In reply to: Marco Elver: "Re: [PATCH v2] kcsan: Add option to allow watcher interruptions"
Next in thread: Paul E. McKenney: "Re: [PATCH v2] kcsan: Add option to allow watcher interruptions"
Messages sorted by: [ date ] [ thread ] [ subject ] [ author ]

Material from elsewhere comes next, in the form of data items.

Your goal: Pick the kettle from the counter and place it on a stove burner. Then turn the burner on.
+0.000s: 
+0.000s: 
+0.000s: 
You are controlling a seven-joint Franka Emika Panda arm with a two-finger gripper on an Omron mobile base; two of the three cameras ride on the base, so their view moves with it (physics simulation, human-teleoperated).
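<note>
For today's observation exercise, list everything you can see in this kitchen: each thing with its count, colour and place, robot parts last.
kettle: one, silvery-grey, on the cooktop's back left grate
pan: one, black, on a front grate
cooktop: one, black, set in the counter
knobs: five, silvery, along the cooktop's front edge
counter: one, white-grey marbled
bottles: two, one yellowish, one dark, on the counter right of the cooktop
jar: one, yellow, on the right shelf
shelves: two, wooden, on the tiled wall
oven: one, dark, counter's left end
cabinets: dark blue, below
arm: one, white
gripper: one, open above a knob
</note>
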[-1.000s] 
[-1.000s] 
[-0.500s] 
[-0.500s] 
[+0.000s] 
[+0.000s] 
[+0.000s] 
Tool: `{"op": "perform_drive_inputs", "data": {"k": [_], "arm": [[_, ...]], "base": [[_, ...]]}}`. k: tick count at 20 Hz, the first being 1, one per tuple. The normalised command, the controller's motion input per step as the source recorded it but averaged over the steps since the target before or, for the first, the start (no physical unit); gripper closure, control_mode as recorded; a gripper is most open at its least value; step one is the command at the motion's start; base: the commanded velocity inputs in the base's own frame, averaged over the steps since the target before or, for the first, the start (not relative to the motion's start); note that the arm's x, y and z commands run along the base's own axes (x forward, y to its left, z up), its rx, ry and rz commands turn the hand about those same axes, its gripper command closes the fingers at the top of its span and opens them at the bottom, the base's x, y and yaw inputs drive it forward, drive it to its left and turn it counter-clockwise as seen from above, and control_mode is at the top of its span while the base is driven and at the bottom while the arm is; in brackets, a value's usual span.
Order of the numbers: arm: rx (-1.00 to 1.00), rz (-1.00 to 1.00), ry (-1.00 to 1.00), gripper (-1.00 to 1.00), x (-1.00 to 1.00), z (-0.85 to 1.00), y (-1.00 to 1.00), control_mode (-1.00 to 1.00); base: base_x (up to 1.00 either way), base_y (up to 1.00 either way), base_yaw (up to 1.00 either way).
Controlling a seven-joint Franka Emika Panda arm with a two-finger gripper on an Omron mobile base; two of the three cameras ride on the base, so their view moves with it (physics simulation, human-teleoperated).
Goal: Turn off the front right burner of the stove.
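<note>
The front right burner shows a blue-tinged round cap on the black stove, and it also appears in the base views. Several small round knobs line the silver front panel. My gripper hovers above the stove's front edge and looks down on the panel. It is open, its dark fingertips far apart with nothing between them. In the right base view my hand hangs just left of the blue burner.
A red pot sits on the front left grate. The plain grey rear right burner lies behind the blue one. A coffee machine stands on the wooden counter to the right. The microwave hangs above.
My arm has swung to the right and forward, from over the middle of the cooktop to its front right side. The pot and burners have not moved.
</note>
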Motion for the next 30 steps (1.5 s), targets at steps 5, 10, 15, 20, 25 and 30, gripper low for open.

On Fri, Feb 21, 2020 at 11:58:30PM +0100, Marco Elver wrote:
> On Fri, 21 Feb 2020 at 23:02, Marco Elver <elver@xxxxxxxxxx> wrote:
> >
> > Add option to allow interrupts while a watchpoint is set up. This can be
> > enabled either via CONFIG_KCSAN_INTERRUPT_WATCHER or via the boot
> > parameter 'kcsan.interrupt_watcher=1'.
> >
> > Note that, currently not all safe per-CPU access primitives and patterns
> > are accounted for, which could result in false positives. For example,
> > asm-generic/percpu.h uses plain operations, which by default are
> > instrumented. On interrupts and subsequent accesses to the same
> > variable, KCSAN would currently report a data race with this option.
> >
> > Therefore, this option should currently remain disabled by default, but
> > may be enabled for specific test scenarios.
> >
> > To avoid new warnings, changes all uses of smp_processor_id() to use the
> > raw version (as already done in kcsan_found_watchpoint()). The exact SMP
> > processor id is for informational purposes in the report, and
> > correctness is not affected.
> >
> > Signed-off-by: Marco Elver <elver@xxxxxxxxxx>
> > ---
> > v2:
> > * Change smp_processor_id() to raw_smp_processor_id() as already used in
> > kcsan_found_watchpoint() to avoid warnings.
>
> Just noticed this one should probably go before v2 of "kcsan: Add
> option for verbose reporting" as otherwise there may be a minor
> conflict (adjacent lines touched). (Sorry)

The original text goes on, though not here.